The U.S. dollar moved higher Wednesday morning after data from the Labor Department showed consumer inflation accelerated at a faster than expected pace in the month of June, raising hopes that the Federal Reserve will announce a sharp hike in interest rate later this month.
However, after hitting a two-decade high, the dollar quickly pared gains and dropped below the flat line.
Data from the U.S. Labor Department showed that the consumer price index shot up by 1.3% in June after jumping by 1% in May. Economists had expected consumer prices to leap by 1.1%.
With the bigger than expected monthly surge, the annual rate of consumer price growth accelerated to 9.1% in June, reflecting the biggest increase since November 1981. Economists had expected the annual rate of consumer price growth to accelerate to 8.8% in June from 8.6% in May.

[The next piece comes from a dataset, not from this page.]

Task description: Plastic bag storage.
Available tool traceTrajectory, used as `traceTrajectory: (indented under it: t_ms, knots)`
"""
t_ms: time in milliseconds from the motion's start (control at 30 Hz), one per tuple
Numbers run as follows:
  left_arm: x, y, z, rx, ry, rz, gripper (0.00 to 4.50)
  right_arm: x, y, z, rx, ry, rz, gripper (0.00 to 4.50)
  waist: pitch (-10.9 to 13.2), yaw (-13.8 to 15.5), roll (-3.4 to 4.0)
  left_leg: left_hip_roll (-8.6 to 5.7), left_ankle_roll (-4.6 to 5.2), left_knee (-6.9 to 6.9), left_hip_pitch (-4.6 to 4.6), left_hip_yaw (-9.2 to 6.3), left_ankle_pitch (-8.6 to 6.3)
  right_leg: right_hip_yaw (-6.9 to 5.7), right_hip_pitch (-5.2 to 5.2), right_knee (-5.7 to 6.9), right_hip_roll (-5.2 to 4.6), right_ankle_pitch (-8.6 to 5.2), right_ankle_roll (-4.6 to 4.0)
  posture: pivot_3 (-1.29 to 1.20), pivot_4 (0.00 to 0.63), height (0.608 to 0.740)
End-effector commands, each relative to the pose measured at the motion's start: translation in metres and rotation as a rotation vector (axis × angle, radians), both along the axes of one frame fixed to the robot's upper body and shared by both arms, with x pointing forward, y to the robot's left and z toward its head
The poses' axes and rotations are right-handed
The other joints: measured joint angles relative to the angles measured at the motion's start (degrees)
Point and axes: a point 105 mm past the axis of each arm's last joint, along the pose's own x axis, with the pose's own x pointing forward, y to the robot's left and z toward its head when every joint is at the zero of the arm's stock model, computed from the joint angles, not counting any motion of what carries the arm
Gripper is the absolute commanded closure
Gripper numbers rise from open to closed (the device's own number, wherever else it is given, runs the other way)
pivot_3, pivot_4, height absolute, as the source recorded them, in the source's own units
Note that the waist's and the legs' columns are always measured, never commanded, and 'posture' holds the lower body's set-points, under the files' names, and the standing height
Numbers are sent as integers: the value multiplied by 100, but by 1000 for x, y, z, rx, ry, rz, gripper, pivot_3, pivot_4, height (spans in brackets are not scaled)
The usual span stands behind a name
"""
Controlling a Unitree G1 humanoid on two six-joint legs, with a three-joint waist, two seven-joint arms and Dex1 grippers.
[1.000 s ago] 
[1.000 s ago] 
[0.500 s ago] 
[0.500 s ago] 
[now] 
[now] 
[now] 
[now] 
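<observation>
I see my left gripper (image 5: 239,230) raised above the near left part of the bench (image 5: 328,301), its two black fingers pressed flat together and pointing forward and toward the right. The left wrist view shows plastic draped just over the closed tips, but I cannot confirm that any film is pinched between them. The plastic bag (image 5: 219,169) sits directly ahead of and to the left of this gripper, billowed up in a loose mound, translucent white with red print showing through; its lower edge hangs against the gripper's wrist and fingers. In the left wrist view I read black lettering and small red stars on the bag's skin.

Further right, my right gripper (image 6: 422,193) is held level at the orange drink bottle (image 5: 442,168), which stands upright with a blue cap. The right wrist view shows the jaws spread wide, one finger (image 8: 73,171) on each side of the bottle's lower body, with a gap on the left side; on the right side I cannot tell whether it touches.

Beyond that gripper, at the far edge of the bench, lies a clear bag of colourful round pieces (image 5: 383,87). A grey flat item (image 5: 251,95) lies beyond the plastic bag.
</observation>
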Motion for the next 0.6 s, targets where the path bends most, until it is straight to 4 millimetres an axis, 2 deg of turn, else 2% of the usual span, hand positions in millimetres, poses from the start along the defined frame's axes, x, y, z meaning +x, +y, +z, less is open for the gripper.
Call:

The red-hot inflation data supported expectations for a more aggressive tightening path from the Fed in the coming months.
The dollar index, which rose to 108.58, dropped to 107.48 before recovering to 108.03, down just marginally from the previous close.
Against the Euro, the dollar weakened to $1.0123 from $1.001, but has recovered some lost ground now to trade around $1.0055, still down from Tuesday’s close of $1.0039. Data showed Eurozone industrial production rose 0.8% sequentially in May, well above expectation for a 0.2% increase.
The dollar is trading at $1.1888 against Pound Sterling, little changed from the previous close. Earlier, after firming to $1.1829, the greenback dropped to $1.1967 a unit of Sterling.
The UK economy recovered in May with more holiday bookings and visits to doctors, data published by the Office for National Statistics showed. Gross domestic product grew 0.5% from April, when output was down by revised 0.2%. Economists had forecast GDP to remain flat after April’s initially estimated 0.3% fall.
Against the Japanese currency, the dollar is stronger, fetching 137.38 yen a unit.
The Aussie is rougly flat with the AUD/USD pair trading at 0.6758.
The Swiss franc has firmed to 0.9789 a dollar, from 0.9818.
The Loonie has strengthened to 1.2976 against the Dollar, after the Bank of Canada hiked its benchmark rate by as much as 1%.